EXERCISE:
Repeat the data below exactly. Include each line.

DATA BELOW:
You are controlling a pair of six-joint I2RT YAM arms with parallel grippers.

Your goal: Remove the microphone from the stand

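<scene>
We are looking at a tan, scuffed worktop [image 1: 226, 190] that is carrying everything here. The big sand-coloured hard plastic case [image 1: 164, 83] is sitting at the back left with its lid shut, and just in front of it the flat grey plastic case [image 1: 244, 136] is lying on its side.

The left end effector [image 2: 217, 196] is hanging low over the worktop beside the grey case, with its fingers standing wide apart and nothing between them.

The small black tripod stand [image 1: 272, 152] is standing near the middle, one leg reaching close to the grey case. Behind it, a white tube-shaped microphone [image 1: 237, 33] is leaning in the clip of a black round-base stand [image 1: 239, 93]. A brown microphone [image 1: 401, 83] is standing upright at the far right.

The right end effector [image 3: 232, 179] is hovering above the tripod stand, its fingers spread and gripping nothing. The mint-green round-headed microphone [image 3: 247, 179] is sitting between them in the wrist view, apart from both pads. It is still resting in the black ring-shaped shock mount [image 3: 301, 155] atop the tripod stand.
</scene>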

ANSWER TO THIS TASK:
You are controlling a pair of six-joint I2RT YAM arms with parallel grippers.

Your goal: Remove the microphone from the stand

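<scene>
We are looking at a tan, scuffed worktop [image 1: 226, 190] that is carrying everything here. The big sand-coloured hard plastic case [image 1: 164, 83] is sitting at the back left with its lid shut, and just in front of it the flat grey plastic case [image 1: 244, 136] is lying on its side.

The left end effector [image 2: 217, 196] is hanging low over the worktop beside the grey case, with its fingers standing wide apart and nothing between them.

The small black tripod stand [image 1: 272, 152] is standing near the middle, one leg reaching close to the grey case. Behind it, a white tube-shaped microphone [image 1: 237, 33] is leaning in the clip of a black round-base stand [image 1: 239, 93]. A brown microphone [image 1: 401, 83] is standing upright at the far right.

The right end effector [image 3: 232, 179] is hovering above the tripod stand, its fingers spread and gripping nothing. The mint-green round-headed microphone [image 3: 247, 179] is sitting between them in the wrist view, apart from both pads. It is still resting in the black ring-shaped shock mount [image 3: 301, 155] atop the tripod stand.
</scene>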

This response contains the complete answer.